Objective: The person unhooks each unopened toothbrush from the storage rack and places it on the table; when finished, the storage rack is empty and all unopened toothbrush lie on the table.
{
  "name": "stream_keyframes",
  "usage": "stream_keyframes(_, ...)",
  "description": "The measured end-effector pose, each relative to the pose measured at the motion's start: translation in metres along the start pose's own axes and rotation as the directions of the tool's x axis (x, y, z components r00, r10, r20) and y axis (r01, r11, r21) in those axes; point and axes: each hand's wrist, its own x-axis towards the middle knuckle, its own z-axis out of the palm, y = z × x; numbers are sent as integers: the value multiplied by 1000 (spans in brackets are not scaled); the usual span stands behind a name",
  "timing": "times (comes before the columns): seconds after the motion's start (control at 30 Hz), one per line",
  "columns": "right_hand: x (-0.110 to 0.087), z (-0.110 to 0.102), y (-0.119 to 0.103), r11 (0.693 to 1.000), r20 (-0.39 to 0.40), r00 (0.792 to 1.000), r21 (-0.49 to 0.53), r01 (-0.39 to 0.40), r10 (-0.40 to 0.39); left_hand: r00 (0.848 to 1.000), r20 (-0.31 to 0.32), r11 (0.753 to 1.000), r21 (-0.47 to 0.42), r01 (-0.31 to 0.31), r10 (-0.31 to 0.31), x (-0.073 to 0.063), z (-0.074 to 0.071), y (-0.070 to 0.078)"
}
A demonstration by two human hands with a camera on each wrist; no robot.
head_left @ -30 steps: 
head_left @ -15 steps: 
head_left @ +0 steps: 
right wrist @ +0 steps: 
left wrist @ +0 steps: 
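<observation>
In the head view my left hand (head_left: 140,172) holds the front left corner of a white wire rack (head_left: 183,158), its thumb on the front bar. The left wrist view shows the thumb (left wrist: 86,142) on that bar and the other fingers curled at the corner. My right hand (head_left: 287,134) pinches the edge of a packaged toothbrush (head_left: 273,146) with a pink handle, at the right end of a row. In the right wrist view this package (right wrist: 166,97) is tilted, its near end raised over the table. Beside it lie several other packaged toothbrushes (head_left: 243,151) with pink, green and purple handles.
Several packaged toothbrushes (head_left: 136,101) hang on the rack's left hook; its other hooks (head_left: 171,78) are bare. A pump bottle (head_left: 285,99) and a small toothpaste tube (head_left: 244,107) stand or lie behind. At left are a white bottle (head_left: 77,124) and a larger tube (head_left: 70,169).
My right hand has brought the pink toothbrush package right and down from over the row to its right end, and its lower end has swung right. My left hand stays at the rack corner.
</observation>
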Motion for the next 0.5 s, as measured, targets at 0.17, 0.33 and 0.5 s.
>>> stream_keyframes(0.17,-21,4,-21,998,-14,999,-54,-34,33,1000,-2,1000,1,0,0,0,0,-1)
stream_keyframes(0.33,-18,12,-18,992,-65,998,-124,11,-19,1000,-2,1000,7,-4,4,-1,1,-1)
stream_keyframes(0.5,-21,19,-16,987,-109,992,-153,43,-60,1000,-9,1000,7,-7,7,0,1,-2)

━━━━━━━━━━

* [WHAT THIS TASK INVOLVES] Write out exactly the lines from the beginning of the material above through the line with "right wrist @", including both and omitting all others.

* [SOLUTION FOR THIS PROBLEM]
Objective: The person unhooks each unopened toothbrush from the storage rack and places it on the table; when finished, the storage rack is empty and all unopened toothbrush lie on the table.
{
  "name": "stream_keyframes",
  "usage": "stream_keyframes(_, ...)",
  "description": "The measured end-effector pose, each relative to the pose measured at the motion's start: translation in metres along the start pose's own axes and rotation as the directions of the tool's x axis (x, y, z components r00, r10, r20) and y axis (r01, r11, r21) in those axes; point and axes: each hand's wrist, its own x-axis towards the middle knuckle, its own z-axis out of the palm, y = z × x; numbers are sent as integers: the value multiplied by 1000 (spans in brackets are not scaled); the usual span stands behind a name",
  "timing": "times (comes before the columns): seconds after the motion's start (control at 30 Hz), one per line",
  "columns": "right_hand: x (-0.110 to 0.087), z (-0.110 to 0.102), y (-0.119 to 0.103), r11 (0.693 to 1.000), r20 (-0.39 to 0.40), r00 (0.792 to 1.000), r21 (-0.49 to 0.53), r01 (-0.39 to 0.40), r10 (-0.40 to 0.39); left_hand: r00 (0.848 to 1.000), r20 (-0.31 to 0.32), r11 (0.753 to 1.000), r21 (-0.47 to 0.42), r01 (-0.31 to 0.31), r10 (-0.31 to 0.31), x (-0.073 to 0.063), z (-0.074 to 0.071), y (-0.070 to 0.078)"
}
A demonstration by two human hands with a camera on each wrist; no robot.
head_left @ -30 steps: 
head_left @ -15 steps: 
head_left @ +0 steps: 
right wrist @ +0 steps: 

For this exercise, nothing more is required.